Wajah Nadia begitu tenang hingga keinginan membangunkannya menyusut. Dia justru melepas alas sepatu dan mengankat tubuh sintal itu ke tengah ranjang lalu menyelimuti dengan selimut tebal. Anggap saja dia masih punya rasa kasihan.

Revian mandi dan berganti pakaian di ruangan yang bersebelahan dengan kamarnya. Dia bisa memilih tidur di ranjang lain. Rumah ini memiliki kamar lebih dari dua. Logikanya begitu kalau dia memang tidak berniat membangunkan atau mau repot menggendong Nadia ke paviliun.

Perasaan lain berkecambuk dalam hatinya. Bayangan masa lalu yang membuatnya tergerak mengamati wanita di ranjangnya.
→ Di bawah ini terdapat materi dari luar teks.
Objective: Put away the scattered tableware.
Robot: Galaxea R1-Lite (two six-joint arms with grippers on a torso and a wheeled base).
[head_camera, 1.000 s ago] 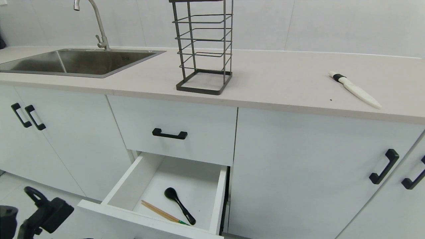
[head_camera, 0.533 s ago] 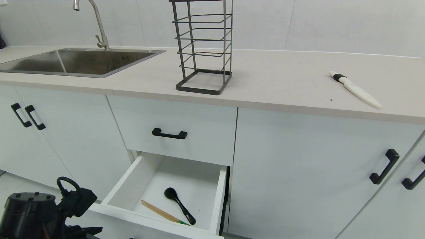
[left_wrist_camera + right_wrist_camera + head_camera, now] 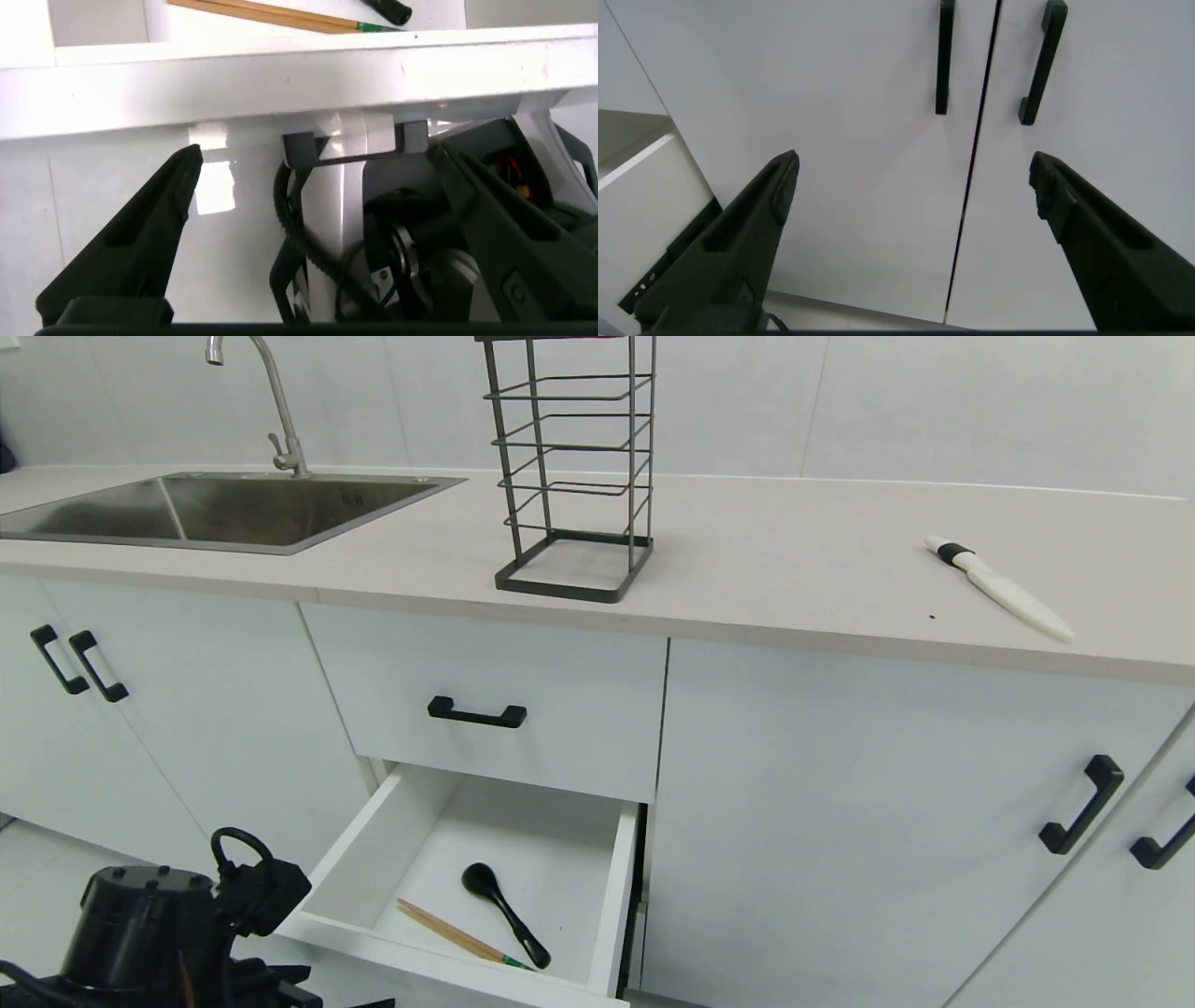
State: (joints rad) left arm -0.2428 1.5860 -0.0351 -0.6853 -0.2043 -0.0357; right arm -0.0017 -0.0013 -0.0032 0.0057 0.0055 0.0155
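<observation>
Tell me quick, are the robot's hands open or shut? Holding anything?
Left gripper: open, holding nothing.
Right gripper: open, holding nothing.

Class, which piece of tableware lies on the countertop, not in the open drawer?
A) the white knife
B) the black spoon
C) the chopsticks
A: the white knife lies on the countertop, while the black spoon and chopsticks lie inside the open drawer.

left arm (image 3: pixel 154 924) has come up and to the right from the head view's lower-left corner over the last second, and now covers the near-left corner of the open drawer (image 3: pixel 448 959) front
</observation>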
Dia sudah menghabiskan tiga cangkir kopi demi terjaga. Nuraninya tidak bisa dibohongi, cinta itu belum usai. Dan hanya di saat seperti ini dia bisa tenang tanpa terpikir menyakiti Nadia dengan kata-katanya.

Wanita itu semakin cantik. Bulu matanya tebal. Hidung mancung. Belum lagi bibirnya yang menggoda untuk dicium. Ramburnya panjang terurai, berantakan namun memberi kesan seksi. Igauan lirih membuatnya geram sendiri saat membayangkan wanita itu mengerang memanggil namanya.

Revian berdecak pelan. Kesadarannya setelah berkelana dalam lamunan telah pulih. Ini waktunya bermain kembali tapi sebelum itu dia harus mengistirahatkan tubuhnya di tempat yang seharusnya.